By MBAKS Content Strategist James Slone
What’s driving up home prices? Supply and Demand.
Pointing out how expensive housing is has become its own
genre. How many articles do we really need on hot, hot, hot
housing markets? Is there any end in sight for breathless
reports on the monthly numbers? Probably not, because even
with recent interest rate hikes and some cooling off locally,
national home prices are still sky-high.
According to Axios, in 2022, the national median price for existing
homes rose above $400,000 for the first time in history. And that’s on
the low side for the Puget Sound region. Earlier this year, the median
home price neared one million in King County.

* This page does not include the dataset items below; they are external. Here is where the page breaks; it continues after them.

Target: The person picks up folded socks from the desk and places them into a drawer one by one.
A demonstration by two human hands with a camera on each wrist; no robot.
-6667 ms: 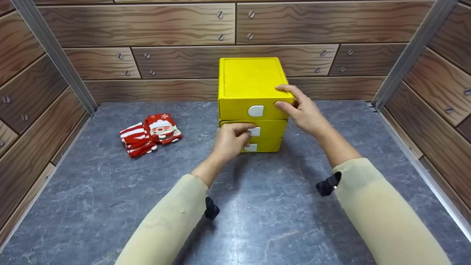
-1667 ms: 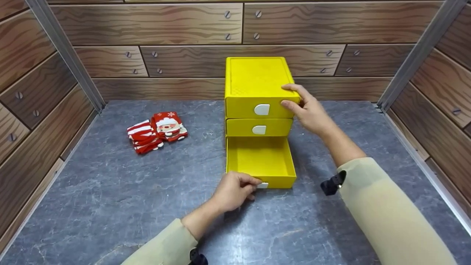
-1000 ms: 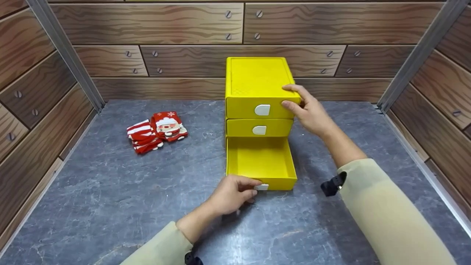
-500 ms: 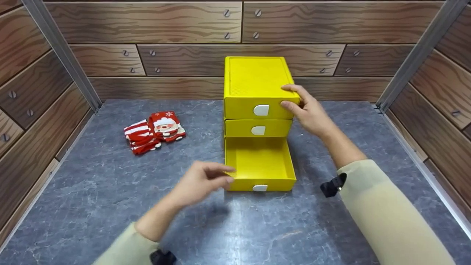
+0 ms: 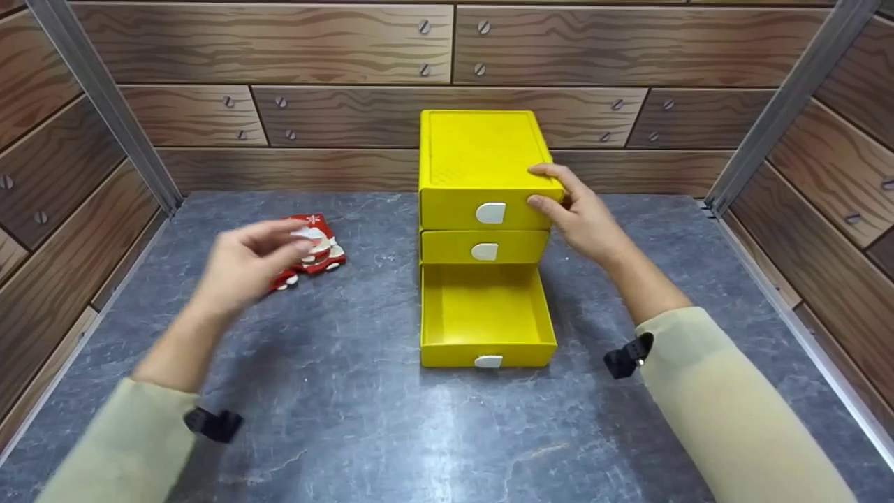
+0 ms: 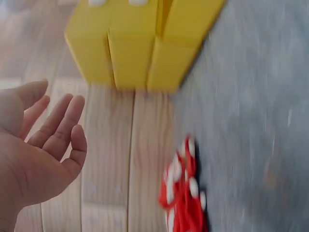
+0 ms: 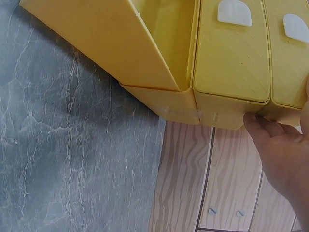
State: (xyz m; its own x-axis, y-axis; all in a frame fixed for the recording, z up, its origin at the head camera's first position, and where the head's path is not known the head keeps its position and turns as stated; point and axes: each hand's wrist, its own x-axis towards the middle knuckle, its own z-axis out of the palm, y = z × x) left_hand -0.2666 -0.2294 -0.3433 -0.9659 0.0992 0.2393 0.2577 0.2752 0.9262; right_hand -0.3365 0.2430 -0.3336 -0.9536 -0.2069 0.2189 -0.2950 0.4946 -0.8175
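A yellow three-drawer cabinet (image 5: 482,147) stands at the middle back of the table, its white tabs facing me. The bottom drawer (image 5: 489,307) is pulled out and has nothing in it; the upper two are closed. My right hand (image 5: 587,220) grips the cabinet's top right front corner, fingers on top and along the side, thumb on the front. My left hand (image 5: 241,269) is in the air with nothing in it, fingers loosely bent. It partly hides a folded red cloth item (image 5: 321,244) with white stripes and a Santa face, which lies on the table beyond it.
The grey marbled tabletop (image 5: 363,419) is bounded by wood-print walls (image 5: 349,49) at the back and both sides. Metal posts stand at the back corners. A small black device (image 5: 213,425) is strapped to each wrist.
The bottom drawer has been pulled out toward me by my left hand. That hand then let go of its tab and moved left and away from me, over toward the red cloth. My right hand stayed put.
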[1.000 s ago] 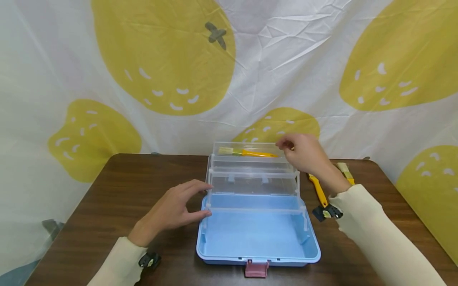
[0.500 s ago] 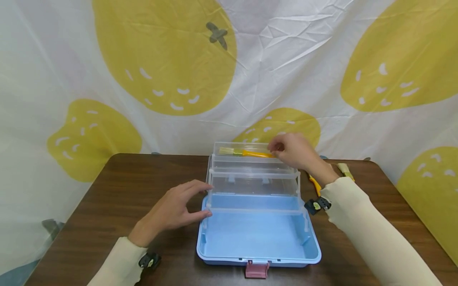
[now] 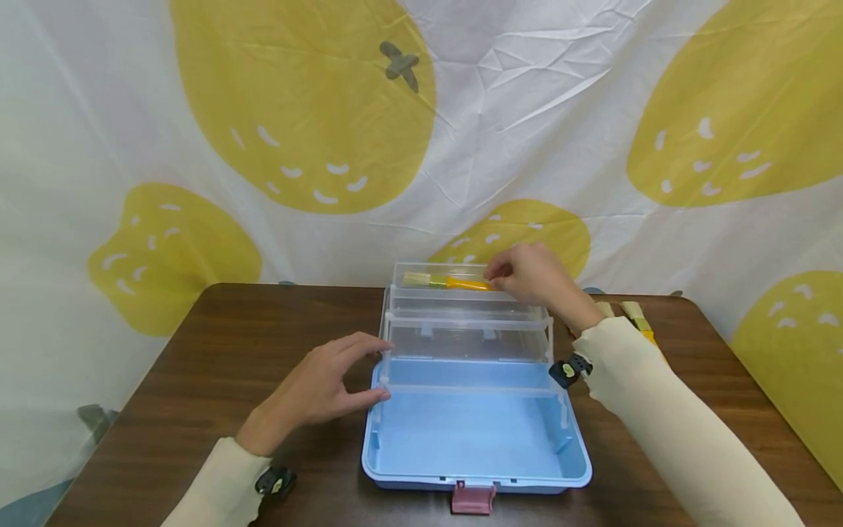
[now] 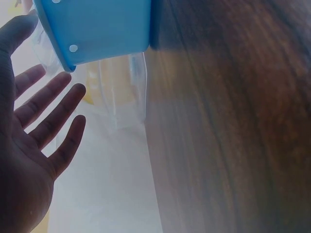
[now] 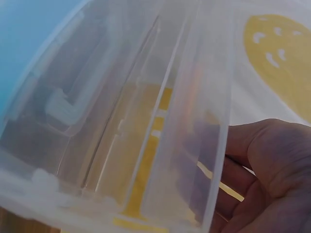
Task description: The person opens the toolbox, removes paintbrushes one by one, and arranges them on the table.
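Note:
A light blue plastic box (image 3: 474, 439) stands with its clear lid and clear tiers raised at the back. A paintbrush (image 3: 461, 283) with a yellow handle and pale bristles lies lengthwise in the top clear tray (image 3: 441, 269). My right hand (image 3: 530, 274) pinches the handle toward its right end, fingers covering that end. Through the tray wall in the right wrist view, those fingers look blurred beside an orange streak. My left hand (image 3: 323, 384) is at the box's left side, fingers extended and thumb tip right at the rim; the left wrist view shows its fingers (image 4: 53, 116) spread.
Two more paintbrushes lie on the table at the right; pale bristles (image 3: 636, 313) of one show past my sleeve (image 3: 665, 410), which partly hides them. A pink latch (image 3: 473, 499) hangs from the box front. Behind the dark wooden table (image 3: 283, 315) hangs a fruit-print cloth (image 3: 316, 241).
My right hand has shifted left along the brush handle, covering more of it, while the bristle end has stayed in place. My left hand and the box have kept still.

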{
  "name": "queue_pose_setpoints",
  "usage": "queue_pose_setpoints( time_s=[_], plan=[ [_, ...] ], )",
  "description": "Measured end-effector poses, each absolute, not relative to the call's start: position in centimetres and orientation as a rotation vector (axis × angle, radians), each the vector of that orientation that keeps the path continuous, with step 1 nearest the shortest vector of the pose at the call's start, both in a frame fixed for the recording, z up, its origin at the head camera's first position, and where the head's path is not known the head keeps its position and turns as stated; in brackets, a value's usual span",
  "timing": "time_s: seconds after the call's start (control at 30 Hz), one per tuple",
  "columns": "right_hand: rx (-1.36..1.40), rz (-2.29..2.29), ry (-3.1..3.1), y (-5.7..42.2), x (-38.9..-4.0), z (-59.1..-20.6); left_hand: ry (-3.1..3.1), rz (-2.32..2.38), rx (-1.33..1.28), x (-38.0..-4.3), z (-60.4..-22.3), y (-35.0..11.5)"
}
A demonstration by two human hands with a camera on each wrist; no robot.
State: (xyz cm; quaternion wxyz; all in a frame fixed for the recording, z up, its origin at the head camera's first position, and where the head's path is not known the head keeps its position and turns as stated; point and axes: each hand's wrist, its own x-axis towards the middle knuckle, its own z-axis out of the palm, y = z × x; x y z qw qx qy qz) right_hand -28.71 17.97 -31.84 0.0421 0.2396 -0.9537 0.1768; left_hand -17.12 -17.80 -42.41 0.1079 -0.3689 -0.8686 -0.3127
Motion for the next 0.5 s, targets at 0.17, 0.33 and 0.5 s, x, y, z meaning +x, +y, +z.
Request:
queue_pose_setpoints(
  time_s=[0.17, 0.33, 0.5],
  plan=[
    [0.728, 0.527, -2.917, 17.75, -28.85, -31.96, -2.556, -0.921, -1.089, -17.16, -42.39, -17.78],
    [0.717, 0.497, -2.923, 17.47, -29.12, -32.1, -2.561, -0.923, -1.091, -17.17, -42.36, -17.79],
    [0.707, 0.477, -2.927, 17.21, -29.14, -32.0, -2.563, -0.922, -1.091, -17.17, -42.34, -17.8]
  ],
)
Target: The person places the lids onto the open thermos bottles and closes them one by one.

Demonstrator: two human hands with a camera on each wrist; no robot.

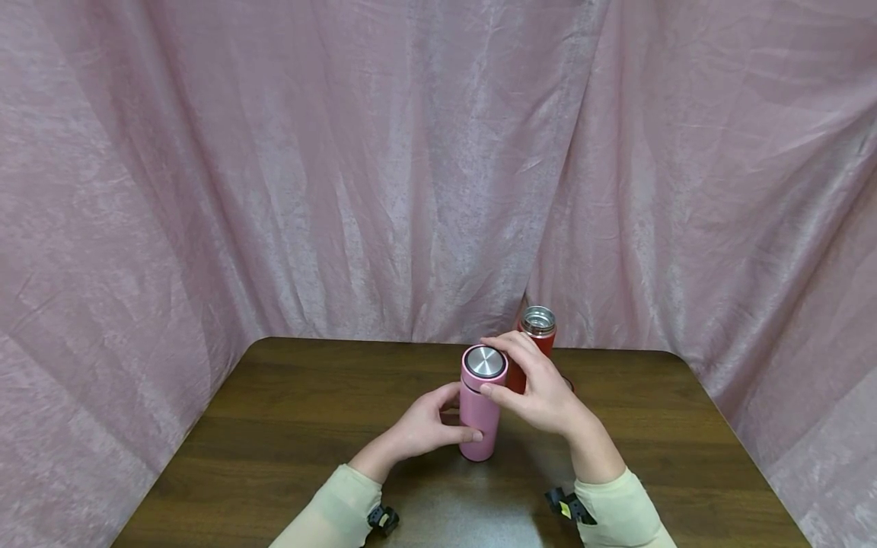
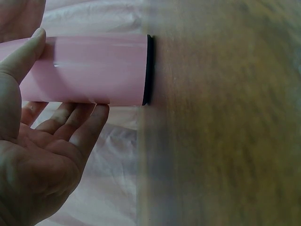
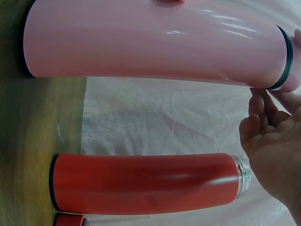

As of this writing, a recession lurks on the horizon and a “correction”
seems inevitable, but the market is unlikely to crash like it did
during the Great Recession. Vast numbers of Americans will remain
frozen out of the housing market, and there’s a lot of understandable
frustration and blame to go around.
There are a host of interrelated factors that have contributed to these
high prices. Let’s take a look at a few.
Shifting Demographic Sands
The story about mass flight from cities to suburbs during COVID
lockdowns may have sold online subscriptions, but it wasn’t really
true for Seattle. In fact, according to the latest census data, the bulk
of our region’s demographic growth over the last few years landed
in urbanized King County. Seattle is not dying; it’s running full
speed ahead.
Many people are trying to buy homes in popular markets like
ours, so demand for limited housing is very high. Robust urban
centers remain magnets for young professionals, and families in
the millennial cohort have entered the housing market in force.
Employers like Amazon mean a high-skilled, high-earning workforce
that can afford to buy. It also means a lot of people are priced out.
The Wages of Inequality
Many people were never priced in. Perhaps the biggest barrier to
housing in the U.S. is economic inequality. It’s not so much the price
of housing itself; it’s that earning power has not kept up. Wages
for low- to moderate-income workers have stagnated over the last
few decades and now workers have to contend with supply chain
disruptions and inflation taking a bite of their paychecks.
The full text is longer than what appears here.